Une expérience de crise qui lui permet d’affirmer avec force la pertinence de plusieurs expérimentations actuellement menées sur le territoire national. « Actuellement, il y a trois expérimentations qui sont importantes à soutenir », assure-t-il avant de les énumérer.

  • « D’abord la coopération ASALEE », débute-t-il, sans rappeler que cette expérimentation lancée en 2004 dans le département des Deux-Sèvres associait généralistes et infirmiers afin d’améliorer la coopération entre professionnels de santé sur les soins de premiers recours.
  • « Ensuite, je fais partie de l’initiative Équilibre, qui répond de l’article 51 », poursuit-il. Cette initiative, qui a pour objectif d’ « améliorer conjointement la situation des parties prenantes », donne à l’infirmier libéral la possibilité de délivrer des soins à sa patientèle avec une plus grande autonomie.
  • « Et pour terminer, je dirais qu’il y a l’infirmier de pratique avancée », conclut-il.
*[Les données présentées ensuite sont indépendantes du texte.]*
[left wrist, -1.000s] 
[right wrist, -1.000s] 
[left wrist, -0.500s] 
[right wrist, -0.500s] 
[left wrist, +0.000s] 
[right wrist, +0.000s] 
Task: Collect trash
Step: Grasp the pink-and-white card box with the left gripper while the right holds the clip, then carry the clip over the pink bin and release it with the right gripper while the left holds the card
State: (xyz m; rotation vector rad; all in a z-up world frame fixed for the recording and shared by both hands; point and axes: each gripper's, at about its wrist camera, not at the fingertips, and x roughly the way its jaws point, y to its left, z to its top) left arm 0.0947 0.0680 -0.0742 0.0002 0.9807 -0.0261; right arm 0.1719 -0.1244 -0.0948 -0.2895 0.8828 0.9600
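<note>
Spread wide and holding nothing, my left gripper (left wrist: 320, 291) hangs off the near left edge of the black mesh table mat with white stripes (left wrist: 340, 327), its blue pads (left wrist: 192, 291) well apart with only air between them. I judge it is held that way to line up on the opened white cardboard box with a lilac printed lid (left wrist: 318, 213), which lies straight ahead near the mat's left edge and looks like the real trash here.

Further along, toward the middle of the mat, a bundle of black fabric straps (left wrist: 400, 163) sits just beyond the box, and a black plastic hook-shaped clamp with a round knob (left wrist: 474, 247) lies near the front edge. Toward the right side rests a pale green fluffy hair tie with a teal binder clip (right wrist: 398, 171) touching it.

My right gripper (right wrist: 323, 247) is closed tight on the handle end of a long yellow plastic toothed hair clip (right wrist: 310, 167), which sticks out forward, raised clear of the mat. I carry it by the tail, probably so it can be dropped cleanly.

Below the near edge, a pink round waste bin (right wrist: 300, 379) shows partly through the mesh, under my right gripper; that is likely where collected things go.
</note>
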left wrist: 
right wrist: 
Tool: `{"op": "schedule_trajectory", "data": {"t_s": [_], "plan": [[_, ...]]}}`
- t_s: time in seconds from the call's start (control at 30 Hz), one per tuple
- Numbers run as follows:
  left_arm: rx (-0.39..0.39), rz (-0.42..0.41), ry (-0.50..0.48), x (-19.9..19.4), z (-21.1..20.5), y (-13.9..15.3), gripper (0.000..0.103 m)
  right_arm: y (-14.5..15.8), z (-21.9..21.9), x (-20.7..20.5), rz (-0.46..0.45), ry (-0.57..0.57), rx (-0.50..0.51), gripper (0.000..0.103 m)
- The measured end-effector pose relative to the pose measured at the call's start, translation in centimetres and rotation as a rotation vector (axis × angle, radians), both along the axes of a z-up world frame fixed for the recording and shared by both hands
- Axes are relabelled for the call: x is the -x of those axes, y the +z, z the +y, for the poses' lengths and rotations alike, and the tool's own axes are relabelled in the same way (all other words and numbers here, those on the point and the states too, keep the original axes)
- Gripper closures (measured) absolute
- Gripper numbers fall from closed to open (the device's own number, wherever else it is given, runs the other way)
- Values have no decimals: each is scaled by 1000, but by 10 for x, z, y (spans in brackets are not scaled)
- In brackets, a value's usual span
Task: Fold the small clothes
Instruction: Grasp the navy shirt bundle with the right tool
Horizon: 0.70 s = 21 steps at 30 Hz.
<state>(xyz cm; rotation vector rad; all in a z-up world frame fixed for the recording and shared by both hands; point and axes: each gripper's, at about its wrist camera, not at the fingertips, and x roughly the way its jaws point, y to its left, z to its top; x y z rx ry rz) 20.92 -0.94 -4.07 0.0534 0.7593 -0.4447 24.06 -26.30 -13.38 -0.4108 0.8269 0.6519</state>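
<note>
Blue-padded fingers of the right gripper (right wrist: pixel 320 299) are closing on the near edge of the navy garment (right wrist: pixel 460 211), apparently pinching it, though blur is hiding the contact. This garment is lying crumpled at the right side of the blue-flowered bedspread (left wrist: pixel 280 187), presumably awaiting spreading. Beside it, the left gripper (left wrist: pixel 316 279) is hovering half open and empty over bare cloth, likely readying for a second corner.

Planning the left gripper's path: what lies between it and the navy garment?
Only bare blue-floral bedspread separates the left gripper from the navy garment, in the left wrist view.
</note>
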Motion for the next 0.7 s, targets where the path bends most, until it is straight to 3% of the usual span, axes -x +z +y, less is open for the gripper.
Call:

Notamment pensée pour réduire la charge de travail des médecins, cette mesure permet aux personnels infirmiers de compléter leur formation afin d’exercer des missions jusque-là réservées aux médecins.

« C’est un travail collaboratif et c’est le patient qui est gagnant. Si on veut être efficient, on doit aller là-dedans », conclut Dominique Jakovenko.

Durant la crise, Étienne Pot a lui aussi été témoin de l’implication des professionnels libéraux. «  Nos collègues médecins libéraux étaient les premiers à venir nous aider dans nos établissements. La réalité est que les libéraux étaient là. Ils ne gagnaient pas de sous, mais ils étaient là », confie ce médecin de santé publique parisien.

Un constat qui le pousse à remettre en question l’organisation du sytème de santé français. « Les médecins hospitaliers ont l’impression d’avoir géré la crise, mais ils n’ont pas conscience de ce qu’ont fait les libéraux. Alors est-ce que l’hôpital doit être au centre de tout ? ». Une question ouverte qui appelle à une réponse urgente.